Mathieu Amalric apparaît devant nous quasiment par surprise pour présenter son dernier film « Barbara ». Il s’installe et pourtant, on jurerait qu’il est toujours en mouvement.
Avec ce phrasé et ce débit si particulier : hachuré, saccadé, interrompu parfois d’un éclat de rire apparu déjà disparu puis il se concentre à nouveau sur la question posée.

La question est celle-là et elle n’est pas des moindres concernant un tel sujet même si elle peut sembler banale. Pourquoi un film sur Barbara? Alors il nous raconte avec ses inflexions étonnantes, ce timbre vibrant jamais stable « Qu’au départ il ne voulait pas. C’était trop. Et puis on lui a demandé et il s’y est attelé parce qu’il fallait honorer cette demande là, qu’il ne pouvait se dérober». Elle ne venait pas de n’importe où mais de son ami et cinéaste Pierre Léon. Pierre Léon qui joue l’écrivain Jacques Tournier dans le film. Mathieu Amalric est un garçon reconnaissant.

Et puis juste après évidemment la question que tout le monde se pose, que Barbara nous touche de près ou de loin : Comment faire ?
Pas de biopic traditionnel surtout pas.

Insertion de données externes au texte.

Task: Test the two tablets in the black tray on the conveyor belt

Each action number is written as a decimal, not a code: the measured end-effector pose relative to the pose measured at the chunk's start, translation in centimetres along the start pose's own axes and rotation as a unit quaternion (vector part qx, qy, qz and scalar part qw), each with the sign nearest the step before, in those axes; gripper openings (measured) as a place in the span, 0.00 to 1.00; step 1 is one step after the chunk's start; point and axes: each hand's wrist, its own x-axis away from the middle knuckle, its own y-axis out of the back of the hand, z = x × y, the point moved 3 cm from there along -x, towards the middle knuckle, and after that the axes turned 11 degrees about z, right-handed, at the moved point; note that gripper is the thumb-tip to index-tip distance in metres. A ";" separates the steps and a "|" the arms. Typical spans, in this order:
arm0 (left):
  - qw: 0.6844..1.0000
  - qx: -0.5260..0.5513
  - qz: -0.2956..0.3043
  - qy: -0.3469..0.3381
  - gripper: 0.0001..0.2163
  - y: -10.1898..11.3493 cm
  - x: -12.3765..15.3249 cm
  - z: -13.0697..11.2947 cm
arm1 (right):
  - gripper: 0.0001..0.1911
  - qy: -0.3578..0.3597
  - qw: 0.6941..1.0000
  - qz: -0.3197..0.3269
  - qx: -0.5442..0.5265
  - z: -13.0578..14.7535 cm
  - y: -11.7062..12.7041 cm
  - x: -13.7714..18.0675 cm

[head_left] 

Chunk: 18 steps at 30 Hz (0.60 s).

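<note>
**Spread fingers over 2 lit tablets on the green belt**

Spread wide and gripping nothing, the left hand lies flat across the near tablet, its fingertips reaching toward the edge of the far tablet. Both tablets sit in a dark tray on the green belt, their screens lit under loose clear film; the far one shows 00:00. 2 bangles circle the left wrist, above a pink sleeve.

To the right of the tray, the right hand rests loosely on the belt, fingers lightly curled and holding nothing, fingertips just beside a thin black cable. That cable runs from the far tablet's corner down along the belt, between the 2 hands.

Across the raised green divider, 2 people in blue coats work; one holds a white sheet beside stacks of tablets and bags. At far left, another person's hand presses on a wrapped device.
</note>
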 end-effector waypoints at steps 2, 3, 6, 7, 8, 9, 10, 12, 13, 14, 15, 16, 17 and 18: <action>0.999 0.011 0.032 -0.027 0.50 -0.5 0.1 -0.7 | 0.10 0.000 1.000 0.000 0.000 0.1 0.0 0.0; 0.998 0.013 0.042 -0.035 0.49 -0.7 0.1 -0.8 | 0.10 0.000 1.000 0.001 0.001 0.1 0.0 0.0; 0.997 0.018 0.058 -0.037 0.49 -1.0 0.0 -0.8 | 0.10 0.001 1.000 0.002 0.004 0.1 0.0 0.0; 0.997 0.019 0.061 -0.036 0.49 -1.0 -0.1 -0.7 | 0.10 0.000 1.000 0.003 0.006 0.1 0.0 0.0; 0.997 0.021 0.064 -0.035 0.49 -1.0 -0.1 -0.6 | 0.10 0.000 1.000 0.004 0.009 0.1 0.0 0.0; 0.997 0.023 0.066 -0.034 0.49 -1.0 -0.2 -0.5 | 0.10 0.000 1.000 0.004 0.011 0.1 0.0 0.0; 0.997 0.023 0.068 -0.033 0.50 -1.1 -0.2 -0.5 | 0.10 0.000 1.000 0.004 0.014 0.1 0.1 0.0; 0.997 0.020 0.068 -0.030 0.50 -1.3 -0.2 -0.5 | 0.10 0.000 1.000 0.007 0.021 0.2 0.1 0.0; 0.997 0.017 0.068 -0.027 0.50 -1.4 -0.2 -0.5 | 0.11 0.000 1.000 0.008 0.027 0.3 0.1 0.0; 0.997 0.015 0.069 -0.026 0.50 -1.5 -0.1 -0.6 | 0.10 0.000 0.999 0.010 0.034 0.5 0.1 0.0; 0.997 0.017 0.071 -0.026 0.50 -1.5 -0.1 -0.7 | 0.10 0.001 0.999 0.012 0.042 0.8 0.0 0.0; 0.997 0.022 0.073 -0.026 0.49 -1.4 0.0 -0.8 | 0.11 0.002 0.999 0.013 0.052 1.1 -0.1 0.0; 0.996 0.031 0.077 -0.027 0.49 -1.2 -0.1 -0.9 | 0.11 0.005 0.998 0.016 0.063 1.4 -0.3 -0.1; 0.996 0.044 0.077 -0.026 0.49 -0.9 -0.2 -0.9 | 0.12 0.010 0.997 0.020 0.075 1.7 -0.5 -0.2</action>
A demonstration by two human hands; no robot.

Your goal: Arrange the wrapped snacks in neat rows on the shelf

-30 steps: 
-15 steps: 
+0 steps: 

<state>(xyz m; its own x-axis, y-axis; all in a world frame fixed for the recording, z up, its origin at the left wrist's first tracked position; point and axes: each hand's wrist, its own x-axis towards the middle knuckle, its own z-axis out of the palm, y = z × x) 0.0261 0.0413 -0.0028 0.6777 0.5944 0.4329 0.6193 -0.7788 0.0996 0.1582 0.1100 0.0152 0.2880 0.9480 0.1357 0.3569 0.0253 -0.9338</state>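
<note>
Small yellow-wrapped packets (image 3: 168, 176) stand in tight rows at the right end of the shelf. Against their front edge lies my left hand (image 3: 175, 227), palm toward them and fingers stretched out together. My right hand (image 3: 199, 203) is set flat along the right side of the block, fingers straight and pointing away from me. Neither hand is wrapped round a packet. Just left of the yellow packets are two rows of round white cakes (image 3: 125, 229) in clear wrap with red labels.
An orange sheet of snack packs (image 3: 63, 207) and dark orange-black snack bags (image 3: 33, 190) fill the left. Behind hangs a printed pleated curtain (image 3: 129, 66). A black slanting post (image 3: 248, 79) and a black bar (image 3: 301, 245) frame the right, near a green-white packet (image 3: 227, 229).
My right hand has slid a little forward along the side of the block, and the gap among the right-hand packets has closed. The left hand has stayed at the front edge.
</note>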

Le sujet excède toute entreprise classique de narration, il l’annihile. Mais être renseigné, oui ça, c’est la moindre des choses et là-dessus, rien à dire Amalric est devenu un véritable historien spécialiste de Barbara. Cet homme paraît dilettante il n’en est rien. C’est un travailleur acharné comme le sont la plupart des grands angoissés.

Et puis il y a le désir de travailler à nouveau avec Jeanne Balibar. L’envie d’un projet commun après «Le stade de Wimbledon» il y a dix-sept ans. Une furieuse envie de s’amuser pour ces vieux compagnons de route, toujours complices. Alors passés les premiers moments paralysants de s’attaquer à pareil monument sont venues à nouveau l’envie et la joie.
Amalric dit avoir fini par trouver une approche pour parler de Barbara et le scénario a pu s’élaborer enfin. Il dit « C’est la musique qui compte de toutes façons. Vous allez voir elle est là tout le temps dans le film bien sûr, toujours ». Son film il tente de le définir ainsi « c’est comme un reflet, un miroitement ».
Il dit aussi qu’il a eu le sentiment avec Jeanne Balibar d’être dans ce film comme dans un jardin d’enfant. Où ils seraient à tourner autour d’un mât et à s’amuser follement, à en avoir la tête qui flanche et le coeur chaviré. Et ce mât, ce serait Barbara. Comme un totem, une figure protectrice, une divinité bienveillante.

Et puis il y a le film. Avec cette idée très habile de faire un film sur le film. Façon très maligne et malicieuse à la fois de la mise en abîme, d’enchâssements successifs dans le récit et dans des registres sans cesse différents qui brouillent les pistes et permettent, sans s’éloigner du sujet, de ne jamais l’aborder frontalement, sérieusement. Toute la première partie se passe comme telle : Amalric le réalisateur et Balibar la comédienne s’emparent de leurs rôles respectifs : qui doit diriger, qui doit incarner. Ils tournent, ils cherchent et nous embarquent.

Ensuite, presque au mi-temps du récit, se produit une irruption, une déflagration (c’est de cet ordre là), l’apparition bouleversante que l’on n’attendait pas ou plus. Il y a donc la vraie Barbara qui s’invite dans le film d’Amalric par le jeu des images d’archives, jeu troublant de miroir inversé où la comédienne finit les phrases de Barbara. A des moments, on ne sait plus où on en est.
Il faut se concentrer pour savoir qui des deux est la vraie ou la fausse dans l’alternance du montage. Et l’on sent que le facétieux Amalric s’amuse de sa supercherie. Peut-être seulement en tant que spectateur regrette-t-on qu’il ait fait ce choix là.
En effet, Jeanne Balibar est formidable, incroyable même dans cette (re)création unique du personnage de Barbara. Mais il se joue à ce moment-là quelque chose d’à la fois cruel et terriblement évident. Lorsque Barbara apparaît à l’écran elle éclipse tout ; et ce quel que soit le talent de la comédienne.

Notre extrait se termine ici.